Saturday, January 12, 2008

Yin & Yang of Risk Management and Opportunity


I am doing some work with a large multi-national at the moment, having been asked to run some workshops by the Risk Management Group of the company. The intention behind the workshops for the group was to make more of the organisation risk aware. As you can imagine this was an interesting proposal for me, kind of poacher turned game keeper. I decided to take the job and do something a little differently. I devised an exercise that really turned their heads. Here is the exercise and the results. It worked like a charm after a few tweaks:
I divided the group into two sub groups at random and gave each group the same selection of quality newspapers (Financial Times, The Times, The Independent and the Guardian) for that day. I had high lighted the same stories in each and asked them to go to different rooms and read the stories.

Now remember the context, these people are on a risk awareness workshop - the aim being to get better at identifying risk.

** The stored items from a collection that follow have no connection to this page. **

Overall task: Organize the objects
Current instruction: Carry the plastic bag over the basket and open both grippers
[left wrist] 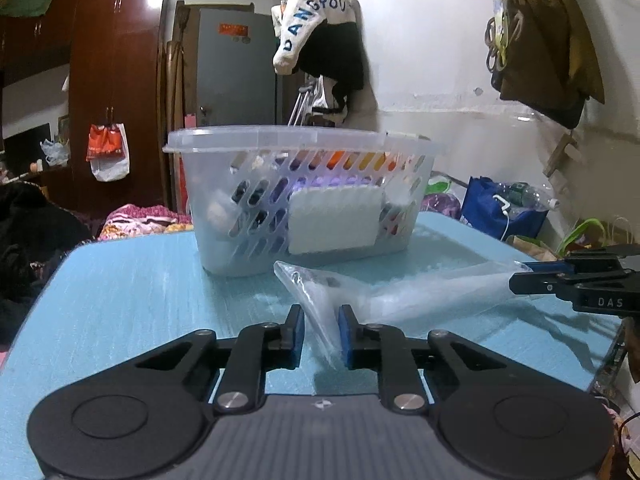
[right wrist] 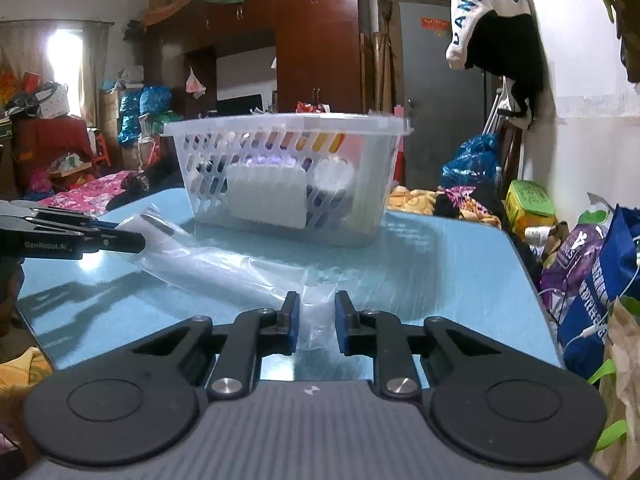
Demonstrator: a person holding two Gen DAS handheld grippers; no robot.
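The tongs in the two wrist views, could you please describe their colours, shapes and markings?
Both the left tongs and the right tongs have black linkage arms with silver pivot screws, blue finger pads, round black discs either side and a ribbed grey body. Seen side-on, one reads "DAS", the other "GenRobot.AI". No cables or sleeves show.

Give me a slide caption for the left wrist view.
Both grippers straddle a clear plastic bag before the basket.

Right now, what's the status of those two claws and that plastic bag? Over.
Left gripper and right gripper open, each straddling one end of the clear plastic bag on the blue table. White slotted plastic basket behind, apart.
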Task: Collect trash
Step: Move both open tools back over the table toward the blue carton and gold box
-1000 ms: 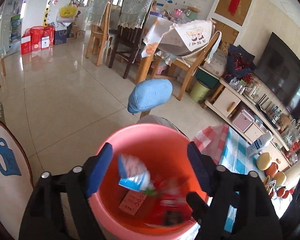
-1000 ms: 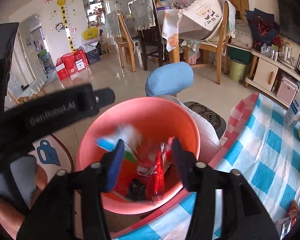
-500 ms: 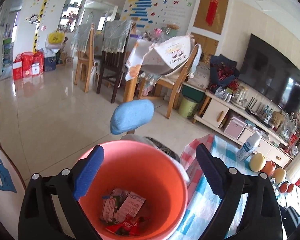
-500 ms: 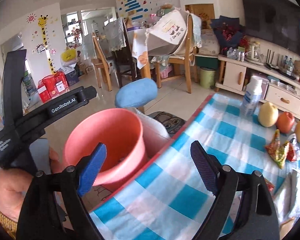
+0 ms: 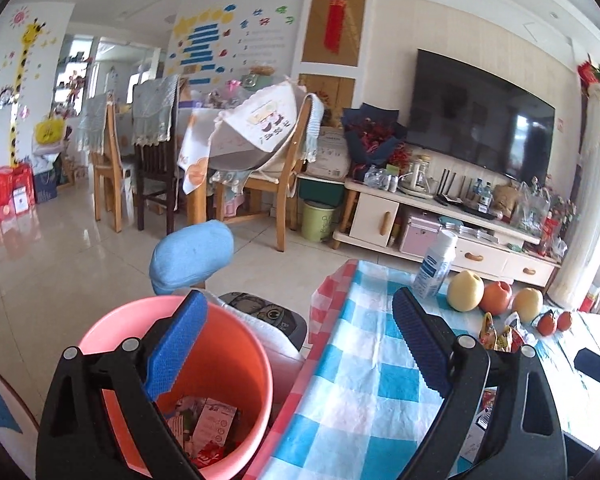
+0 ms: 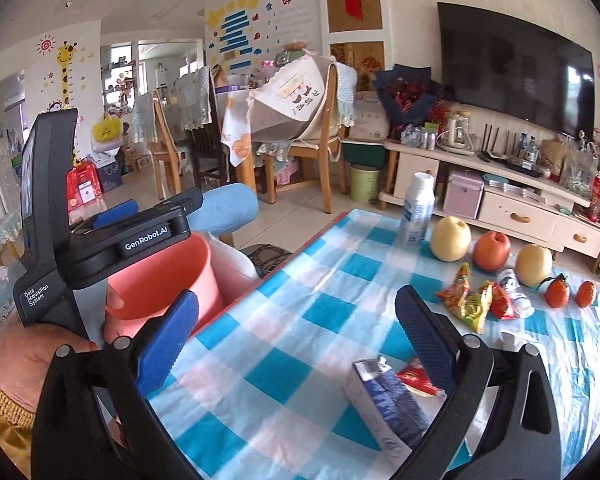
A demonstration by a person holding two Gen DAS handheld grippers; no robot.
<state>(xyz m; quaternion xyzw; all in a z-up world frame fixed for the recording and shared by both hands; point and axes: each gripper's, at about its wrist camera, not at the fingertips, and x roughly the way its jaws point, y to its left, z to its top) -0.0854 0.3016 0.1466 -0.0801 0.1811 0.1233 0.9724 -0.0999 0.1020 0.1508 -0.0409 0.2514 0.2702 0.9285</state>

I went to one group and asked them to identify as many risks to their operation as possible in the articles chosen and then to choose 3 more articles that contain risks for the company and do the same analysis.
The second group I gave exactly the same instructions to with one exception;to identify all the opportunities that exist in the chosen articles and then to find three more articles that they believe could present real business opportunities for the company.

Then came the cute bit. I moved each group the the others rooms to comment on their analysis without telling them that they were engaged in different activities. Oddly two of the articles they had chosen were the same!

The energy of the two groups were noticeably different. The opportunity group had a lot more energy were having fun, were enjoying the task and were really enthusiastic. The risk group on the other had had a marked lower energy, were doing their task seriously and at one point complained that the opportunity group weren't taking the task seriously.

The group who were looking for risk described the opportunity seeking groups work as not critical enough and the opportunity group were struck by the negative tones of the risk groups work. Indeed so powerful was this that the opportunity group asked if they could leave the risk groups room as they were finding the whole thing depressing.

The opportunity group produced about 4 times the number of ideas as the risk group did and just from the sheer amount of work produced in terms of writing produced roughly twice that of the risk group.

We have now run a number of these workshops with almost zero variation in results. The managers are really starting to think about the effects of risk averse behaviours. The interesting thing is the company has now taken some of the people from the risk management group and formed a new group called Business Growth with that group managers title now being Head of Opportunity. The Head of Risk still remains in an altogether greyer office!